EXERCISE: Select from the data all lines with the word "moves".

DATA TO PROCESS:
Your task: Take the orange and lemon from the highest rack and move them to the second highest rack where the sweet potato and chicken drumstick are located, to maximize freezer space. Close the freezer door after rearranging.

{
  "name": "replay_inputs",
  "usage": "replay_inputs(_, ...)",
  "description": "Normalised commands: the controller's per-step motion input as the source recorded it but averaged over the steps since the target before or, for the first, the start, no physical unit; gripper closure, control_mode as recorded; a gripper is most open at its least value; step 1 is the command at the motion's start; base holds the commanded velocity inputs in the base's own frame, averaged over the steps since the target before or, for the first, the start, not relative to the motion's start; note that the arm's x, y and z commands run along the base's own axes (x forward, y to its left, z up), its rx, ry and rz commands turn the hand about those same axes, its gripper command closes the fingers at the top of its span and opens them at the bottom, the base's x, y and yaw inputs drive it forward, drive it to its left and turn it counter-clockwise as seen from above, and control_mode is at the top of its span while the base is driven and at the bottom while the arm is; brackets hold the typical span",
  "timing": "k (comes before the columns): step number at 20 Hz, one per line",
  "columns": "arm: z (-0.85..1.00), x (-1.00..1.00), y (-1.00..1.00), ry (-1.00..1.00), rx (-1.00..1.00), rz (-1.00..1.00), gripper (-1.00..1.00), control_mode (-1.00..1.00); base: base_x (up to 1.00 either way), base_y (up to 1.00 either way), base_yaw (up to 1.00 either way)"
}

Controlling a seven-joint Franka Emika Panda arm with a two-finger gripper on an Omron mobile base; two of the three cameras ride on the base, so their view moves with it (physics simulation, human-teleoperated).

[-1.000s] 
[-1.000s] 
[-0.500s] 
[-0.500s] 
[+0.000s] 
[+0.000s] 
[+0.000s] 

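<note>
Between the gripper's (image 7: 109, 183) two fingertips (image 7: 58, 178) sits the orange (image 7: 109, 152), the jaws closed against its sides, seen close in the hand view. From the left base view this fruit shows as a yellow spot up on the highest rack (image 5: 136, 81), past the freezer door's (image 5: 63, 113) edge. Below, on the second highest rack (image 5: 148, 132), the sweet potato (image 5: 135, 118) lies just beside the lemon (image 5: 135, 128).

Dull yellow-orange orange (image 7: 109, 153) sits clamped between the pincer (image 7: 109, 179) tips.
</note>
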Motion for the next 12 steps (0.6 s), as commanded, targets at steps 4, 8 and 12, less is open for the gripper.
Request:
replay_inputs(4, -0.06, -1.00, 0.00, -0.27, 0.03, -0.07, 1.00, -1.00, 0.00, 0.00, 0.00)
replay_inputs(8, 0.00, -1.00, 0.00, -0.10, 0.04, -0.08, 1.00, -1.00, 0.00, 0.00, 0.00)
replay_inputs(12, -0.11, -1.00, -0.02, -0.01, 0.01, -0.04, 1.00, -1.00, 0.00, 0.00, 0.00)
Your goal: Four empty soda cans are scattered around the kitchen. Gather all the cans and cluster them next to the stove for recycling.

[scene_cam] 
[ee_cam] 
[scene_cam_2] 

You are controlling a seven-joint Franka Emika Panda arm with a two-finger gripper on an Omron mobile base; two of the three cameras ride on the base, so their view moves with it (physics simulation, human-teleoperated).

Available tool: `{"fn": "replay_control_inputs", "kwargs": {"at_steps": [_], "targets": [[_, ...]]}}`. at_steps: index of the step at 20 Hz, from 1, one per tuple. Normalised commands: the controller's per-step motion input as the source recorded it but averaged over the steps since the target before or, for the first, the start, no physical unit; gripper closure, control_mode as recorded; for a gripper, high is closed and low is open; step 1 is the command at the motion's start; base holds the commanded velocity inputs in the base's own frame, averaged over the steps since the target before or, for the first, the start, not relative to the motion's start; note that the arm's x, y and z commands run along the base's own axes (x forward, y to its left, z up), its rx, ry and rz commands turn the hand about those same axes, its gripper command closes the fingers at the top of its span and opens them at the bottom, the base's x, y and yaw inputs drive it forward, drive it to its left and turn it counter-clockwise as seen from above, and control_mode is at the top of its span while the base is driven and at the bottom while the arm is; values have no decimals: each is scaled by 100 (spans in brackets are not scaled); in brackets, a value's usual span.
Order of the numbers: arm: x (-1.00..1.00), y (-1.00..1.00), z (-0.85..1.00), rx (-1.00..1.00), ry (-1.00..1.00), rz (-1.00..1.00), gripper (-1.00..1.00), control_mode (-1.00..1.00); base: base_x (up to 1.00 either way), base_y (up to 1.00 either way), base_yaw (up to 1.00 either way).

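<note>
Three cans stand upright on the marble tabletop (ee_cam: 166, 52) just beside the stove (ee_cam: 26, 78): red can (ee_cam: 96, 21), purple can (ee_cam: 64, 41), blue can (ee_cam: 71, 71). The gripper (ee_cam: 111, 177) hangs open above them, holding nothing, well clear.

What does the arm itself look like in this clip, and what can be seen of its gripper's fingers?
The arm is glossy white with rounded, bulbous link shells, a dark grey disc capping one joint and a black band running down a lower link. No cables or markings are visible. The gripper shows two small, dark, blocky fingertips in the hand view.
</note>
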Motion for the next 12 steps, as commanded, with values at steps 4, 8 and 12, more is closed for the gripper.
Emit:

SOLUTION:
Controlling a seven-joint Franka Emika Panda arm with a two-finger gripper on an Omron mobile base; two of the three cameras ride on the base, so their view moves with it (physics simulation, human-teleoperated).
You are controlling a seven-joint Franka Emika Panda arm with a two-finger gripper on an Omron mobile base; two of the three cameras ride on the base, so their view moves with it (physics simulation, human-teleoperated).

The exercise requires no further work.